After arriving in orbit in 2030, Europa Clipper will spend the next few years flying by the ice-covered moon to see if the ocean beneath it could support life. Europa is among several ocean world moons considered to be one of the best places to search for life beyond Earth.
In addition to a suite of nine science instruments, Europa Clipper will carry a poem written by Ada Limón, the US poet laureate.
As part of her laureateship, Limón wrote “In Praise of Mystery: A Poem for Europa.” The original poem will be engraved in Limón’s handwriting on a tantalum metal plate sealing the spacecraft’s sensitive electronics inside a vault to protect them from Jupiter’s harsh radiation.
The poem will face the inside of the vault, along with microchips stenciled with the names of people who submit to NASA’s Message in a Bottle campaign.
Once all the names have been collected, they will be added to the spacecraft, which is being assembled at NASA’s Jet Propulsion Laboratory in Pasadena, California.
The space agency offers a continuous live view of Europa Clipper’s assembly on its website.

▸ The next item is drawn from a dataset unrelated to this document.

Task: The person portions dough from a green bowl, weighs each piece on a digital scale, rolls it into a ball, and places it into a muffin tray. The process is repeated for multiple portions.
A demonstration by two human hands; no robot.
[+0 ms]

Technicians will use electron beams to stencil the names on the dime-size silicon chips at JPL’s Microdevices Laboratory. Each name will be smaller than 1/1000th the width of a human hair.
NASA has a long history of sending names to space aboard missions, including Artemis I, the Perseverance rover and Parker Solar Probe.
Europa Clipper is the largest spacecraft NASA has developed for a planetary mission. With its massive solar arrays deployed, Europa Clipper will be more than 100 feet (30.5 meters) across and stand 16 feet (about 5 meters) tall.
After arriving in orbit in April 2030, Europa Clipper is set to make nearly 50 flybys of Europa, eventually coming within 16 miles (25.7 kilometers) above its thick ice crust to survey almost the entirety of that moon.
The spacecraft will use cameras, spectrometers, ice-penetrating radar and a thermal instrument to understand how the moon formed and if it’s possible for life to exist on icy ocean worlds.